Unlike many of the kids who seek refuge, Dyer had a loving father. The late Clemson University horticulture professor Pat Fulmer shared with her his passion for growing.

Dyer, a landscape designer, is now hoping to propagate a new generation of land lovers and provide needed funding for the home in tough economic times.

On a stroll through its vast pecan orchard a few years before Fulmer's death in July, he identified a wide variety of trees. The selection would ensure a crop each year.

Dyer wondered about having the youths get involved and sell the trees' nuts.

"I'd bring a bag of pecans and leave a note saying, 'You're sitting on a gold mine,' " Dyer said.

In the first harvest since the 1970s, last year's crop produced 2,800 pounds of pecans without irrigation in a drought year. That's not counting nuts that might have been pilfered.

Prices also hit record levels, bringing up to $3 per pound for raw nuts and more than $10 per pound for shelled pecans.

Dyer also sprouted an idea to fund renovating the historic orchard: a farm-to-table dinner in the moonlight.

On May 5, diners will sit at one long table under the trees and enjoy five courses prepared with locally grown food paired with Peach Valley wines.

The resurgence of small family farms and the organic food craze is creating a demand for workers with skills long abandoned for industry and technology.

"There's a need to train in food security and healthy food," Dyer said. "We need to make sure these kids know that's a viable career choice."

Many of the children don't see college as an option but could learn to live off the land, she said.

"It's a career path they can pursue with more fresh markets and community gardens," Dyer said.

Linda Finley, the program director for the home, sees the benefits.

After Twin Cedars Youth & Family Services took over managing the home in 2009, she realized the evolution of Mumford's ministry is a professional history of homelessness in America.

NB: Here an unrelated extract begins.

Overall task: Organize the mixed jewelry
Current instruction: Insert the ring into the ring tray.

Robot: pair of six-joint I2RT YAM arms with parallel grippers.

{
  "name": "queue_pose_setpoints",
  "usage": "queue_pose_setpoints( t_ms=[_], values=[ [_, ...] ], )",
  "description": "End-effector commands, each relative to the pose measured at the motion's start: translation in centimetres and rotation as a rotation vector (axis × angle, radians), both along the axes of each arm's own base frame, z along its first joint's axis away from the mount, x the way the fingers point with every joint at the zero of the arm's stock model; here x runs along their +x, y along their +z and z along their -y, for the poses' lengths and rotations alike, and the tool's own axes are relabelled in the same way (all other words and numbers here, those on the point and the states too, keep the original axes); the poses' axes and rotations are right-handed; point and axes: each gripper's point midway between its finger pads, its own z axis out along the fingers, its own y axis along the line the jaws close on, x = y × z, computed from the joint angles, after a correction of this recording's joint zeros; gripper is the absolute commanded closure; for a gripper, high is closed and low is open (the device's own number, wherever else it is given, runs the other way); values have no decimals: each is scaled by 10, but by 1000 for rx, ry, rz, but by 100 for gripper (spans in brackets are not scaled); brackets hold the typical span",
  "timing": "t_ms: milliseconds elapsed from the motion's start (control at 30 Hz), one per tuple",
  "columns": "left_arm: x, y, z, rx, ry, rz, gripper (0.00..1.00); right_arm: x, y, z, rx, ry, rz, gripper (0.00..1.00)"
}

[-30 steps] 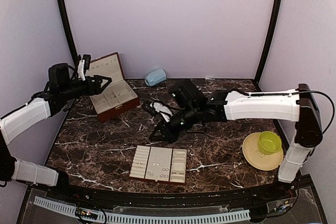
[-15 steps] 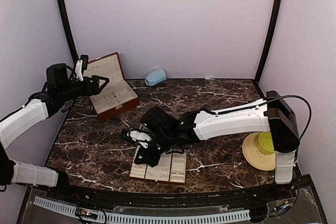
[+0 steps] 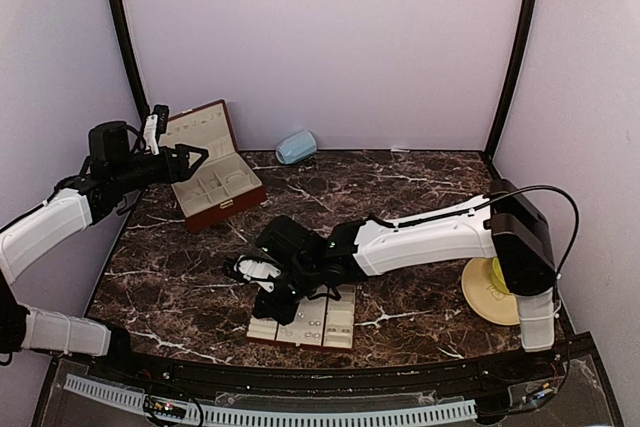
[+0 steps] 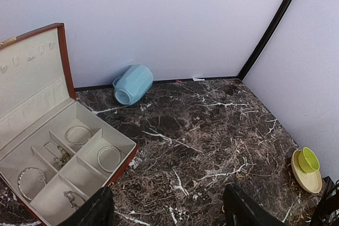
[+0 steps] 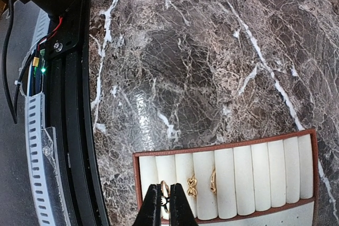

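Since a second ago the right gripper has swung to the tray's near-left corner, pinched on a gold ring; left gripper hovers open.

Dark marble table with white veining. At 10 o'clock, an open red-brown box, lid raised, cream-lined compartments facing up. At 12 o'clock, against the back wall, a pale blue cup lying on its side, its mouth turned toward the box. At 6 o'clock, near the front edge, a flat cream-lined tray with a row of ring rolls. At 3 o'clock, a tan plate carrying a lime-green bowl.
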Motion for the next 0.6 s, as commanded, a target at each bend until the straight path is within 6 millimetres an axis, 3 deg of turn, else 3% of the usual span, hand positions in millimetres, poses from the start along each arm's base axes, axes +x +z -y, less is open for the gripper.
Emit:
queue_pose_setpoints(
  t_ms=[0,567],
  values=[
    [-2,0,-2,10,3,2,26,-3,-4,-8,-2,15,31,100],
    [-1,-4,-3,17,7,-5,26,-4,-20,-4,-43,15,42,100]
  ],
)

"The more we became industrial from agrarian, the more homelessness became prevalent as well," Finley said.

It's a particular problem for children whose parents can't or won't care for them.

"This is the most vulnerable population to homelessness, especially in the more severe cases," she said.

Children who have been convinced they would never amount to anything might take pride in the fruit of their labor.

Having something to show for themselves can boost self-esteem.

"It's good to get your hands in the dirt, too," Finley said.

The home's most important crop has always been the youths who live there. Freckled faces from yesteryear look out from faded, sepia-toned photographs pulled from a vast, but crumbling archive.

Steven Gonser, the home's educational services coordinator, is trying to piece together remnants that could be gathered into a more permanent and accessible archive.

Dyer and volunteer Jeff Battcher, who is helping plan the dinner, want to share the home's heritage. They are brainstorming about finding college interns who could help preserve the collection, which includes Bessie Bell Napier's sheepskin from Wesleyan College in the class of 1876.

"There are great stories here. Can you imagine talking to some of these families?" Battcher asked. "We have the makings of a Ken Burns documentary here."

They will be reaching out through social media to connect with some of the lives grafted into the home's nurturing environment.

Finley regularly gets phone calls seeking information from the 1930s and '40s. She tells folks to come see the documents.

A 1952 crop rotation chart pulled from the pile still has viable information.

Dyer and Battcher already are hoping to branch out to blueberries and capitalize on a hidden garden of wildflowers in the woods.

Projects could be tailored to teach children, and sensory gardens could help nurture delicate lives rescued from society's wilderness.

"I love these kids," Dyer said. "They don't have a traditional home where they can tend a garden or learn from grandparents, so we want to do it here."